--- PROBLEM DETAILS ---
Each line of the material must be repeated precisely, with the pictures left out.

--- PROVIDED DATA ---
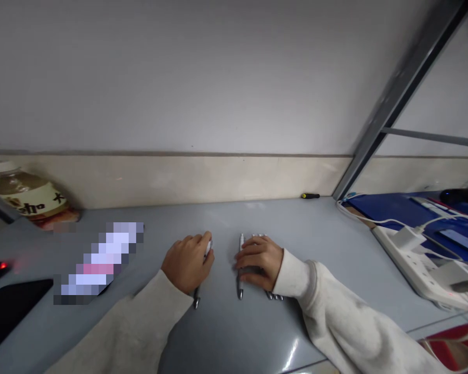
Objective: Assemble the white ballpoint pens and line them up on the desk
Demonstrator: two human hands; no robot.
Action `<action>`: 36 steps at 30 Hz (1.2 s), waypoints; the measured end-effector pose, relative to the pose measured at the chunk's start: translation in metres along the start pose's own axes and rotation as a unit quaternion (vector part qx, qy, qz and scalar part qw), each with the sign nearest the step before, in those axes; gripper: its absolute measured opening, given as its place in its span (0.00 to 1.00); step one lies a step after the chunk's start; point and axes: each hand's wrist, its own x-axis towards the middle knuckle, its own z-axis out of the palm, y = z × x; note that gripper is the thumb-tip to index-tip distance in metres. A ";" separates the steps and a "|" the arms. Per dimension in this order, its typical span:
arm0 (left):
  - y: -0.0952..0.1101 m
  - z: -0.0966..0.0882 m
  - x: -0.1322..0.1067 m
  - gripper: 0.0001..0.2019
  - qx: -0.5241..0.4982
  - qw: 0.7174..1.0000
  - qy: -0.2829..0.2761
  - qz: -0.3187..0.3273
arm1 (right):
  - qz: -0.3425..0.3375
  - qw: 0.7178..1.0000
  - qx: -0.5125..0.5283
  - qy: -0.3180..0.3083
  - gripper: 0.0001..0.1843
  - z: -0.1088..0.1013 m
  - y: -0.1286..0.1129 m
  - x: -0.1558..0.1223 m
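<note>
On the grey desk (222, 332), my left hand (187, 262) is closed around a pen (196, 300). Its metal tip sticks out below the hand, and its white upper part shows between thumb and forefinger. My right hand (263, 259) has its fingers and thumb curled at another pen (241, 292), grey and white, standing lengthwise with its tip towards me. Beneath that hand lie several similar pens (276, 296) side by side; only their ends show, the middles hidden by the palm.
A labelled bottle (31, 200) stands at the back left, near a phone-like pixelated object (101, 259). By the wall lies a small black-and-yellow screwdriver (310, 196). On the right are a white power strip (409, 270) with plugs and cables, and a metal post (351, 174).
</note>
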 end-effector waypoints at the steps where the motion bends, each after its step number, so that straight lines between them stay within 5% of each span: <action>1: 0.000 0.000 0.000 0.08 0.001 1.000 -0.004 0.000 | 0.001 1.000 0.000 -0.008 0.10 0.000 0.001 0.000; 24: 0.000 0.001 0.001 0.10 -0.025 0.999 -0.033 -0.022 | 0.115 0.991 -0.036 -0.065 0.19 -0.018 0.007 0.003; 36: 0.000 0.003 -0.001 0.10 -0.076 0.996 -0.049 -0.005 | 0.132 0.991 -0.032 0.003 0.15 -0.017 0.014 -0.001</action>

--- THE COMPLETED TASK ---
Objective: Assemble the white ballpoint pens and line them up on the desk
Demonstrator: two human hands; no robot.
Action `<action>`: 36 steps at 30 Hz (1.2 s), waypoints; the measured end-effector pose, relative to the pose measured at the chunk's start: translation in metres along the start pose's own axes and rotation as a unit quaternion (vector part qx, qy, qz and scalar part qw), each with the sign nearest the step before, in those axes; gripper: its absolute measured opening, given as its place in its span (0.00 to 1.00); step one lies a step after the chunk's start; point and axes: each hand's wrist, its own x-axis towards the middle knuckle, its own z-axis out of the palm, y = z × x; note that gripper is the thumb-tip to index-tip distance in metres. A ";" separates the steps and a "|" the arms. Per dimension in this order, its typical span:
arm0 (left):
  - y: -0.0952..0.1101 m
  - z: -0.0966..0.0882 m
  - x: -0.1322..0.1067 m
  - gripper: 0.0001..0.2019
  - qx: -0.5241..0.4982
  - qw: 0.7174..1.0000
  - qy: -0.2829..0.2761
  - qz: -0.3187..0.3273
arm1 (right):
  - qz: -0.3425..0.3375
  - qw: 0.7178..1.0000
  - qx: -0.5125..0.5283
  - qy: -0.3180..0.3083
  - gripper: 0.0001..0.1843
  - z: -0.1088..0.1013 m
  - y: -0.1286..0.1129 m
  - x: -0.1558..0.1223 m
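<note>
On the grey desk (222, 332), my left hand (187, 262) is closed around a pen (196, 300). Its metal tip sticks out below the hand, and its white upper part shows between thumb and forefinger. My right hand (263, 259) has its fingers and thumb curled at another pen (241, 292), grey and white, standing lengthwise with its tip towards me. Beneath that hand lie several similar pens (276, 296) side by side; only their ends show, the middles hidden by the palm.
A labelled bottle (31, 200) stands at the back left, near a phone-like pixelated object (101, 259). By the wall lies a small black-and-yellow screwdriver (310, 196). On the right are a white power strip (409, 270) with plugs and cables, and a metal post (351, 174).
</note>
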 end-effector waypoints at the steps where the motion bends, each after its step number, so that straight lines between them stay within 5% of each span: <action>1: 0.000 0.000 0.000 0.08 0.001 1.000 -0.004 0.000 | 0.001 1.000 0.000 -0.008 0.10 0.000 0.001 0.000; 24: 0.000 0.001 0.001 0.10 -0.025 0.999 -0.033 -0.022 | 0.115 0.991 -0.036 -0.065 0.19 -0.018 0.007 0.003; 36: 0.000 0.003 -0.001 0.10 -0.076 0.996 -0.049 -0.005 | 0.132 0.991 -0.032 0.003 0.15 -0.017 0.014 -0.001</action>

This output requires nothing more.